— Assignment —
Please give the listing underneath again, exactly as shown.

-*-

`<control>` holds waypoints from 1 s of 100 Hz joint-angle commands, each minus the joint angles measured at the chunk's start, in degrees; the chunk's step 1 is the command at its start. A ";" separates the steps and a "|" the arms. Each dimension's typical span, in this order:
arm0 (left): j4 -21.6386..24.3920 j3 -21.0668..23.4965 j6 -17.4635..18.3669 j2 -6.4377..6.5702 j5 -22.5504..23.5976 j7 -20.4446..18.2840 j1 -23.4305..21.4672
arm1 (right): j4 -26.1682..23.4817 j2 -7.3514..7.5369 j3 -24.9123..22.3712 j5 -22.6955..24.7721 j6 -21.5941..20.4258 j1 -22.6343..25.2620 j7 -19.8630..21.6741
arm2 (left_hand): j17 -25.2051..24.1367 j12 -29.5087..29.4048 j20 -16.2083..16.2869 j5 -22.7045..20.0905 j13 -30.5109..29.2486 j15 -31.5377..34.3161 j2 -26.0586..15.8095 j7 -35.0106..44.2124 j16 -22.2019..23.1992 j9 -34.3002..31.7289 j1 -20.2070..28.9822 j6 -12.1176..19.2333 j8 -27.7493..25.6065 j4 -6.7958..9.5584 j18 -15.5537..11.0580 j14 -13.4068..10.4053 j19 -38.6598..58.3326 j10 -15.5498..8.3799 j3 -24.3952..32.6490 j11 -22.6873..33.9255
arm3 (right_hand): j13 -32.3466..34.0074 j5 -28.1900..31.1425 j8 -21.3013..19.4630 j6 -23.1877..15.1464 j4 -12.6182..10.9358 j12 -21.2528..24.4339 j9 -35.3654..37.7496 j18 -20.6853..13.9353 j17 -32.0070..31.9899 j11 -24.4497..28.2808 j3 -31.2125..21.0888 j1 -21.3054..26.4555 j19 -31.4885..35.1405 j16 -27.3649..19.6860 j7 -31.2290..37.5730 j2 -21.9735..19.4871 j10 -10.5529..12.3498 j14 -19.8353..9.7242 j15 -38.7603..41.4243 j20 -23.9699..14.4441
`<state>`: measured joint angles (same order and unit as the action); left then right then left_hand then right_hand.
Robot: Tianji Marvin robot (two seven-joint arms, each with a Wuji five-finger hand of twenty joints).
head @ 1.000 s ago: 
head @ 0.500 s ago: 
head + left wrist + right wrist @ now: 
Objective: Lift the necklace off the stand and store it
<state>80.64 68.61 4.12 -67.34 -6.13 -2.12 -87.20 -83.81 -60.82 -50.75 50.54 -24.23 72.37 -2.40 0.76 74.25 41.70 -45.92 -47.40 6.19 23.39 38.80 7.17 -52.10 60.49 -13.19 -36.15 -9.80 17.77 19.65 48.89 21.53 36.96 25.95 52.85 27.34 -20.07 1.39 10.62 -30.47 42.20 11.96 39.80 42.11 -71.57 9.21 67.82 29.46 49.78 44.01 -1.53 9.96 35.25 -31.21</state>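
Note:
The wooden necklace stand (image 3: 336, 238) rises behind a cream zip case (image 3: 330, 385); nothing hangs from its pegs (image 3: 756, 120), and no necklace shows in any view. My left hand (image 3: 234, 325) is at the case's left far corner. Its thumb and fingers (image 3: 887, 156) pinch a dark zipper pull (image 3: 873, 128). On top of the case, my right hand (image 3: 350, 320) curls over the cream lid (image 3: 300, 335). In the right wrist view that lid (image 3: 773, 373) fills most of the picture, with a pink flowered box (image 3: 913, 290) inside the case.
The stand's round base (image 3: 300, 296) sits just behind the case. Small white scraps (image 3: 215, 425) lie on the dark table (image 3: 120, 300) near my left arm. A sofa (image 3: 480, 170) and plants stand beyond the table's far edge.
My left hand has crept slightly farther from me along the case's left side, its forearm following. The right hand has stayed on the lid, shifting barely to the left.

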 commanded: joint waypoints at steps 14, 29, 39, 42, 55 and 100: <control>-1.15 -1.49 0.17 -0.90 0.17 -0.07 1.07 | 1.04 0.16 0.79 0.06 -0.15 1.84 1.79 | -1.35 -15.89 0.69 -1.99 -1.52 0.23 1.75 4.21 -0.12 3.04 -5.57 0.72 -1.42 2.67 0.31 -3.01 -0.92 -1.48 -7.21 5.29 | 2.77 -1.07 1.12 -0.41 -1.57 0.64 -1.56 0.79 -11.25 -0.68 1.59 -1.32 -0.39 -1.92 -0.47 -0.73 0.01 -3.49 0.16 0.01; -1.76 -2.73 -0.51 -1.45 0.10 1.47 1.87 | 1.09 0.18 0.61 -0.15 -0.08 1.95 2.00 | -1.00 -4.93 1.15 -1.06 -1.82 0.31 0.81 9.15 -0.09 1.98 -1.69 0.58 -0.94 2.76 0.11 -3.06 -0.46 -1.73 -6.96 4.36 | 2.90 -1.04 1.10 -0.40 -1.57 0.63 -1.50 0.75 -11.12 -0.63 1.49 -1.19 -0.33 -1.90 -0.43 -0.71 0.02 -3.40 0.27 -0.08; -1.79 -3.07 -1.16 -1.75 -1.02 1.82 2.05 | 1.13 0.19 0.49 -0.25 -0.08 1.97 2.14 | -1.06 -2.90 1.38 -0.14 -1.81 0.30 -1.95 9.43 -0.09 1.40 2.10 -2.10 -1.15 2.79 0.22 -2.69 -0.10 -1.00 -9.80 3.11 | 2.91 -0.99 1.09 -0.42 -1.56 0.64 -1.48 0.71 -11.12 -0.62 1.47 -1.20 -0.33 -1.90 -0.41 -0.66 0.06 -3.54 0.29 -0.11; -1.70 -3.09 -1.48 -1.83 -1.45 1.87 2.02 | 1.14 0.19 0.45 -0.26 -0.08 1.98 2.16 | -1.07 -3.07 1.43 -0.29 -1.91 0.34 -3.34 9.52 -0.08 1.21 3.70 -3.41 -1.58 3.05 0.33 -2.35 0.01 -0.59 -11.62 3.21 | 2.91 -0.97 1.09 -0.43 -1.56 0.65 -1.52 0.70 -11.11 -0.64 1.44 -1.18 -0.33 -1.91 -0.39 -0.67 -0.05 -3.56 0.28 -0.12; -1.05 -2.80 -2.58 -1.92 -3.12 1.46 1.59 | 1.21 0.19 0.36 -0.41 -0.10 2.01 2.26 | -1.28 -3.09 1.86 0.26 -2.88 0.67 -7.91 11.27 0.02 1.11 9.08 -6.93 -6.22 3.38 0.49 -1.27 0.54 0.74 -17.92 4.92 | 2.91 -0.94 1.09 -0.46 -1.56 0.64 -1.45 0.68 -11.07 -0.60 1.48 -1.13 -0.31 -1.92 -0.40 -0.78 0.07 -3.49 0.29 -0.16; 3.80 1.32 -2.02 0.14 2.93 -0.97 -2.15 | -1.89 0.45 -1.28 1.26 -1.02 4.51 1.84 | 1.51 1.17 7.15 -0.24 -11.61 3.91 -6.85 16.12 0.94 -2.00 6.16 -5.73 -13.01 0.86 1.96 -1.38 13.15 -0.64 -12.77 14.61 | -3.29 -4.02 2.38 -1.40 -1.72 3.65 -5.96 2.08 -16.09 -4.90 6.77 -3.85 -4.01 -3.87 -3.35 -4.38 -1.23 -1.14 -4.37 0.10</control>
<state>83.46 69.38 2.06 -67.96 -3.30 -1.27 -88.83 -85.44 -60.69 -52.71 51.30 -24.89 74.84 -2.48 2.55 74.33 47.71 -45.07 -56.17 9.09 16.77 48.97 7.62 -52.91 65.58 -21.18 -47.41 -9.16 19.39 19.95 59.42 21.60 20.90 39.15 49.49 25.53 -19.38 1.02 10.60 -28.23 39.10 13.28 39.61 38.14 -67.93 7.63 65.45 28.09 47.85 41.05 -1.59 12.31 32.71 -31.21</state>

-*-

— Exercise output —
`<control>` holds waypoints from 1 s of 100 Hz joint-angle commands, each minus the joint angles measured at the chunk's start, in degrees; the chunk's step 1 is the command at its start. A ";" separates the steps and a "|" the arms. Each dimension's typical span, in this order:
arm0 (left): j4 -21.6386..24.3920 j3 -21.0668..23.4965 j6 -17.4635..18.3669 j2 -6.4377..6.5702 j5 -22.5504..23.5976 j7 -20.4446..18.2840 j1 -23.4305..21.4672
arm1 (right): j4 -26.1682..23.4817 j2 -7.3514..7.5369 j3 -24.9123..22.3712 j5 -22.6955..24.7721 j6 -21.5941..20.4258 j1 -22.6343..25.2620 j7 -19.8630..21.6741
arm2 (left_hand): j17 -25.2051..24.1367 j12 -29.5087..29.4048 j20 -16.2083..16.2869 j5 -22.7045..20.0905 j13 -30.5109..29.2486 j15 -31.5377..34.3161 j2 -26.0586..15.8095 j7 -35.0106..44.2124 j16 -22.2019..23.1992 j9 -34.3002..31.7289 j1 -20.2070..28.9822 j6 -12.1176..19.2333 j8 -27.7493..25.6065 j4 -6.7958..9.5584 j18 -15.5537..11.0580 j14 -13.4068..10.4053 j19 -38.6598..58.3326 j10 -15.5498..8.3799 j3 -24.3952..32.6490 j11 -22.6873..33.9255
arm3 (right_hand): j13 -32.3466..34.0074 j5 -28.1900..31.1425 j8 -21.3013..19.4630 j6 -23.1877..15.1464 j4 -12.6182..10.9358 j12 -21.2528..24.4339 j9 -35.3654..37.7496 j18 -20.6853..13.9353 j17 -32.0070..31.9899 j11 -24.4497..28.2808 j3 -31.2125..21.0888 j1 -21.3054..26.4555 j19 -31.4885..35.1405 j16 -27.3649..19.6860 j7 -31.2290..37.5730 j2 -21.9735..19.4871 j10 -10.5529..12.3498 j14 -19.8353..9.7242 j15 -38.7603..41.4243 j20 -23.9699..14.4441
`<state>`: measured joint angles (same order and unit as the action); left then right then left_hand then right_hand.
Robot: Tianji Marvin robot (two seven-joint arms, each with a Wuji five-finger hand of twenty joints).
head @ 1.000 s ago: 
head @ 0.500 s ago: 
head + left wrist + right wrist @ now: 
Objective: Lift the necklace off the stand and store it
<state>80.64 68.61 4.12 -67.34 -6.13 -2.12 -87.20 -83.81 -60.82 -50.75 50.54 -24.23 72.37 -2.40 0.76 74.25 41.70 -45.92 -47.40 6.19 23.39 38.80 7.17 -52.10 60.49 -13.19 -36.15 -9.80 17.77 19.65 48.89 21.53 36.96 25.95 52.85 27.34 -20.07 1.39 10.62 -30.47 42.20 11.96 39.80 42.11 -71.57 9.21 67.82 29.46 49.78 44.01 -1.53 9.96 35.25 -31.21</state>
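Note:
The wooden necklace stand (image 3: 336, 238) rises behind a cream zip case (image 3: 330, 385); nothing hangs from its pegs (image 3: 756, 120), and no necklace shows in any view. My left hand (image 3: 234, 325) is at the case's left far corner. Its thumb and fingers (image 3: 887, 156) pinch a dark zipper pull (image 3: 873, 128). On top of the case, my right hand (image 3: 350, 320) curls over the cream lid (image 3: 300, 335). In the right wrist view that lid (image 3: 773, 373) fills most of the picture, with a pink flowered box (image 3: 913, 290) inside the case.
The stand's round base (image 3: 300, 296) sits just behind the case. Small white scraps (image 3: 215, 425) lie on the dark table (image 3: 120, 300) near my left arm. A sofa (image 3: 480, 170) and plants stand beyond the table's far edge.
My left hand has crept slightly farther from me along the case's left side, its forearm following. The right hand has stayed on the lid, shifting barely to the left.
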
 commanded: joint waypoints at steps 14, 29, 39, 42, 55 and 100: <control>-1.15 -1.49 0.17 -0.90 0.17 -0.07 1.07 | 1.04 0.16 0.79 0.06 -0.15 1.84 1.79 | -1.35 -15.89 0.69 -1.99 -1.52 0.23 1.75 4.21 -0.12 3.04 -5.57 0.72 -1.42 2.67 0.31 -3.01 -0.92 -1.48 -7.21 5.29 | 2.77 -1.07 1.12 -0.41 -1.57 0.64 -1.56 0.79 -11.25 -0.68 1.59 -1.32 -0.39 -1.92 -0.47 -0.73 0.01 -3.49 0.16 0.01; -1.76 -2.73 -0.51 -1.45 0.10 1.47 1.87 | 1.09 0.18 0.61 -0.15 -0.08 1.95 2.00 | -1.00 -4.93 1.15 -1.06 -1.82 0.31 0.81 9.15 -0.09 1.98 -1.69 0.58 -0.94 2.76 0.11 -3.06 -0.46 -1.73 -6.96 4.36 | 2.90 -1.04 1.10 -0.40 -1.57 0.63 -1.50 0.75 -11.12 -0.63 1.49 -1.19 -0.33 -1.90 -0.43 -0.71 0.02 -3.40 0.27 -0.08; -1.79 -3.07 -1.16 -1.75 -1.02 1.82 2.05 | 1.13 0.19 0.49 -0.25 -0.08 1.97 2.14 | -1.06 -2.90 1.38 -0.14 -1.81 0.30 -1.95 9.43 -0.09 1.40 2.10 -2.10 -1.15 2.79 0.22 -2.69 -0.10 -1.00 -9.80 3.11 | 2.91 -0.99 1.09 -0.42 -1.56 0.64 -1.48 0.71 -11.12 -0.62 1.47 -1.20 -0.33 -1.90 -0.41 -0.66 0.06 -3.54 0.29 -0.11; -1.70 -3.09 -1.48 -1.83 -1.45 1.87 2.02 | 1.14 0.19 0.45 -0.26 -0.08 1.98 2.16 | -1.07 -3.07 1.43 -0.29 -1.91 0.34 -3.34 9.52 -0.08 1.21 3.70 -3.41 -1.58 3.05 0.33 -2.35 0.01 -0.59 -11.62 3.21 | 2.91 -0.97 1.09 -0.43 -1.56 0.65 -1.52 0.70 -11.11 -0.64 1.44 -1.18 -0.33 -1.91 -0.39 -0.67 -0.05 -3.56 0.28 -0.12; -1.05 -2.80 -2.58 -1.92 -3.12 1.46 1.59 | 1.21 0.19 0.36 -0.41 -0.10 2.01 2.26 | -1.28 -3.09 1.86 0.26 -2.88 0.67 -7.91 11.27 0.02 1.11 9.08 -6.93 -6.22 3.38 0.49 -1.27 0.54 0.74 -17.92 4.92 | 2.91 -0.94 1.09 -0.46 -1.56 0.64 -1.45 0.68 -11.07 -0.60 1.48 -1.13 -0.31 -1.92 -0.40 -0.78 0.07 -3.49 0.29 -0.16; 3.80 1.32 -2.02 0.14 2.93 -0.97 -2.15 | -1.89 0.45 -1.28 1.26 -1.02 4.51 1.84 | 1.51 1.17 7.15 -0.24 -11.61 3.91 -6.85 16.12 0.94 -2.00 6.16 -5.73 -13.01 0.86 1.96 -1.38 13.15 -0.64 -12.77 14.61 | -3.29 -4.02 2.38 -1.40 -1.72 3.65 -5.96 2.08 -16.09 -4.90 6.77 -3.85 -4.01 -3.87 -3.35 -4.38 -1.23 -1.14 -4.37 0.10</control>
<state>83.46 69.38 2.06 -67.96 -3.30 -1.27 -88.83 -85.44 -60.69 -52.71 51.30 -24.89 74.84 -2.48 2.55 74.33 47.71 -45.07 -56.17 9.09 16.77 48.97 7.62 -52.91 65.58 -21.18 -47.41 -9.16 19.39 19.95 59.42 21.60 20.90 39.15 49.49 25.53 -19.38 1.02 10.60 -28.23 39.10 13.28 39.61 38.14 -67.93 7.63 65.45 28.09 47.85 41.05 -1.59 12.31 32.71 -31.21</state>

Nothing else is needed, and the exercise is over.